Up until recently, a significant area of the spare room was taken up with an exercise bike. It sat there, wearing a lugubrious and judgemental expression, like Eeyore in the corner.

“Another day and no one comes to visit me. That’s OK. I expected that. I’m an exercise bike,” said the Body Sculpture BC 6910P, a little sadly.

Now we’ve got a loan of a new yoke; rectangular in shape, about the size of a small coffee table, and made of exercise equipment-grey.

It’s one of these vibrating platform things.
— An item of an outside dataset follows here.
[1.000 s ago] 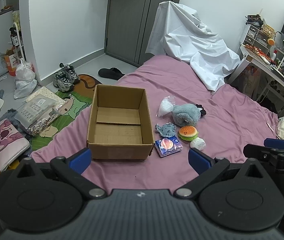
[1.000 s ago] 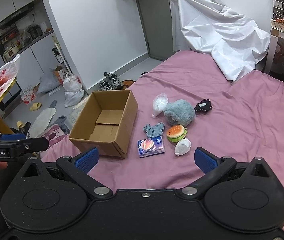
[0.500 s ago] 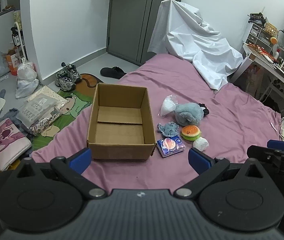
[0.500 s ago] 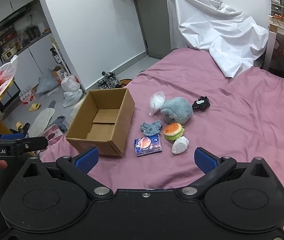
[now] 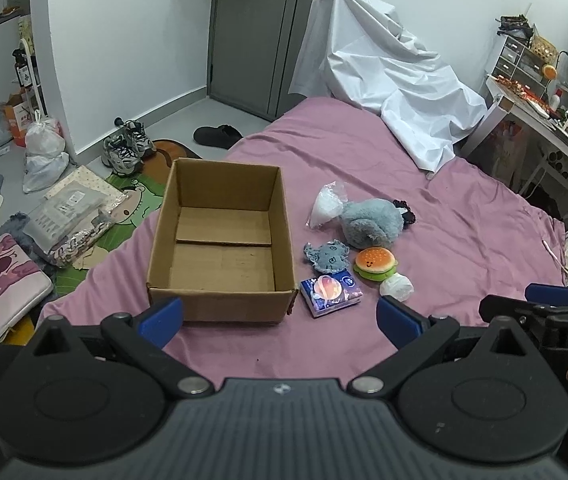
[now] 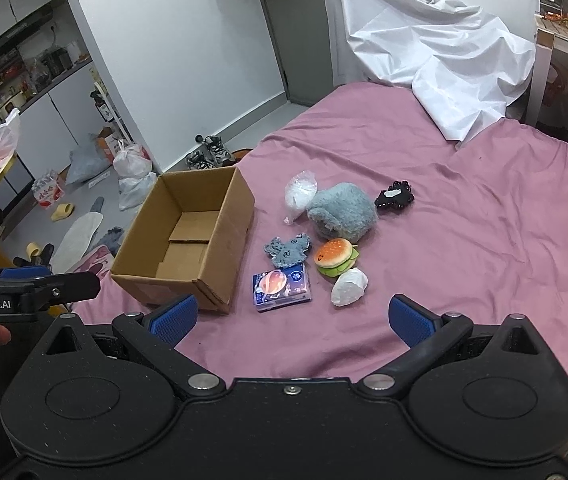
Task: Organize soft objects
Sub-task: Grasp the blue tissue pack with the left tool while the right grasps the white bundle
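Both views have drawn nearer the purple bed since a second ago, items unmoved: cardboard box, open side up, long axis running away from the left gripper, stands at the bed's left edge. Right of it, clustered: grey plush, tissue pack, burger toy; black scrunchie plain only in right view. Left gripper and right gripper gape wide, empty, over bare sheet.

Right claw gapes wide above soft toys beside cardboard box.
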Available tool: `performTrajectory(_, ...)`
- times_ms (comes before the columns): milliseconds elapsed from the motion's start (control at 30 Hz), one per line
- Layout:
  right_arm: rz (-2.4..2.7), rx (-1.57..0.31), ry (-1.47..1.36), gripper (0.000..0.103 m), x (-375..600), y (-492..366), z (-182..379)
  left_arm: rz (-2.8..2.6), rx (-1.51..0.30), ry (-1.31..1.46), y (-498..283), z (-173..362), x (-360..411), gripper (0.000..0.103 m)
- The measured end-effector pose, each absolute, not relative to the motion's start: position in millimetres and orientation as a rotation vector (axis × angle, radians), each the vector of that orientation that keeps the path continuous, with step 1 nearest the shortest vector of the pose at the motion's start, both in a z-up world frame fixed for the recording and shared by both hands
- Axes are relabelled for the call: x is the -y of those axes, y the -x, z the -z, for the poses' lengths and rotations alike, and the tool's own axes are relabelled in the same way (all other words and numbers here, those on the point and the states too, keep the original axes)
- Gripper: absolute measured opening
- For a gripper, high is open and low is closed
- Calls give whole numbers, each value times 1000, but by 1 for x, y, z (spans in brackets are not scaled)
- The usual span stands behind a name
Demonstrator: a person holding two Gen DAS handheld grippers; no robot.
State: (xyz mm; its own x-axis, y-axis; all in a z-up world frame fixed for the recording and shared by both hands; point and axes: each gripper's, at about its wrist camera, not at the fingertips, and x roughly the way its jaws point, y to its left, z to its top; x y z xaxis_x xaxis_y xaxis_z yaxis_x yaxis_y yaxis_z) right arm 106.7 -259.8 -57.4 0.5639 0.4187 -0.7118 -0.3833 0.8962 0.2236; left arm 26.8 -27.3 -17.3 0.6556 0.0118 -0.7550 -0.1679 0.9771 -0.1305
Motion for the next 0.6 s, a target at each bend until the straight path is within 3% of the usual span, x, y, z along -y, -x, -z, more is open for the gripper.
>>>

You just stand on it and it jiggles underneath you so that, while you’re watching Revenge on the laptop, it turns you into Daniel Grayson.

This is what’s known as passive exercise. This should suit me fine as someone who still believes in the literal meaning of the phrase ‘self-cleaning oven’.
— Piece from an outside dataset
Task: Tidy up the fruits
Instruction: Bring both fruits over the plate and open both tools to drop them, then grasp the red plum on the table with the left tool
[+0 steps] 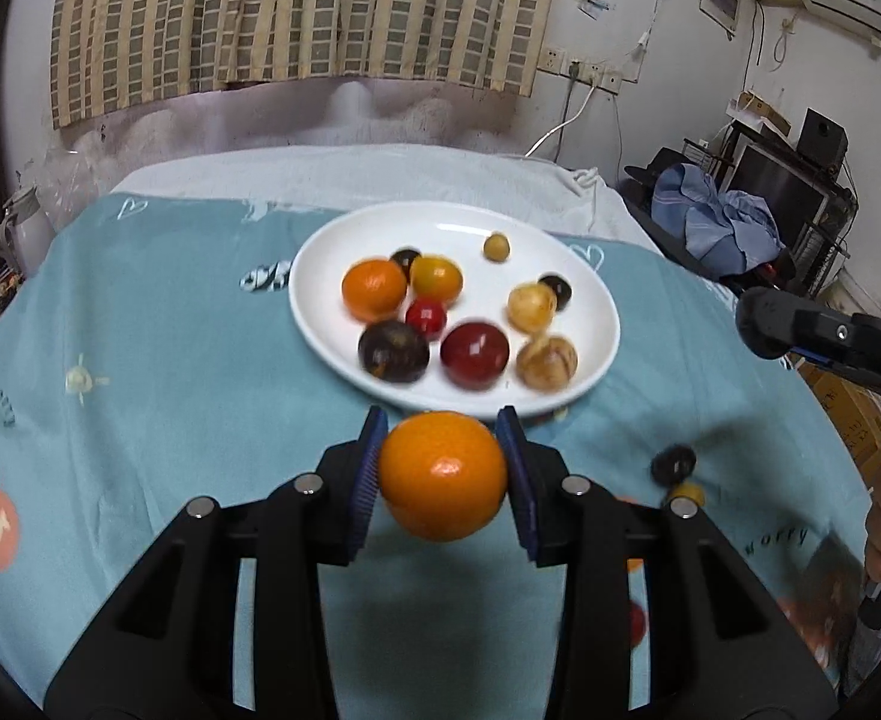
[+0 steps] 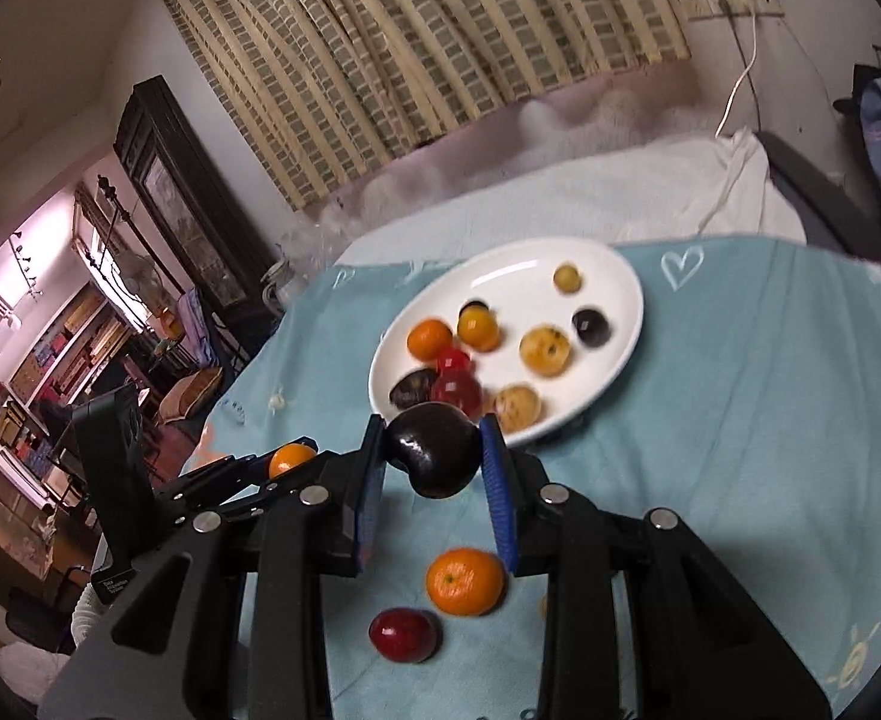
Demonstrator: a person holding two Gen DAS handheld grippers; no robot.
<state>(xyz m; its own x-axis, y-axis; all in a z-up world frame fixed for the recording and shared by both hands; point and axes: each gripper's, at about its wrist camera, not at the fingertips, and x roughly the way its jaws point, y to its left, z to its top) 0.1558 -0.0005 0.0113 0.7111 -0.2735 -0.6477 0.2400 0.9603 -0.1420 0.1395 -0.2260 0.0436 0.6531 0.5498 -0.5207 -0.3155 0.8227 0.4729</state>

And yet when I arrived home and saw it there in the sitting room I regarded it coldly. Suspicious of its motives as if it were a shyster brother in-law trying to shake us down for cash for an ‘investment opportunity’. To say it’s disrupting the zen of the room is an understatement. It’s making pure feng shite of it. It’s my wife’s idea. But I don’t say too much.

A respectable percentage of my wife’s ideas turn out to be good ones so I don’t want to leave any hostages to fortune in case I have to jump on the bandwagon — or vibrating platform — later.

My self-improvement track record is even poorer. I once thought that a gym-ball was the answer to all our questions.

Now it’s the answer to the question: Why don’t we have any room in the house? I’m also still trying to recover in the polls after a Dead Sea Salts incident when a mysterious Jordanian woman convinced me to buy exfoliating scrub. To this day I don’t know how it happened.

Maybe she caught me at a vulnerable point. Either way the rusting jar of gel and grit is now the single oldest object in our bathroom.

Apparently, the need for this Vibromatic Muscle Acceleratron, or whatever it’s called, came from astronauts to allow them to exercise in confined areas and maintain their muscle-tone and bone density in space.

You would think they had all the room they needed in the vast expanse of space, but if it’s good enough for Chris Hadfield, it’s good enough for me.

“Give it a go anyway” — my wife interrupts my mental image of a vibrating commander. I climb aboard the ShudderTec 7 and she turns the dial up. “Well?” she asks. “Nn-o-tt ss-uu-rr-e ii-ff ii-tt ii-ss ww-o-rr-kk-ii-nn-gg bb-uu-tt ii-tt-ss aa ll-oo-tt mm-oo-rr-ee ff-uu-nn tthh-aa-nn jj-oo-gg-ii-nn-gg.”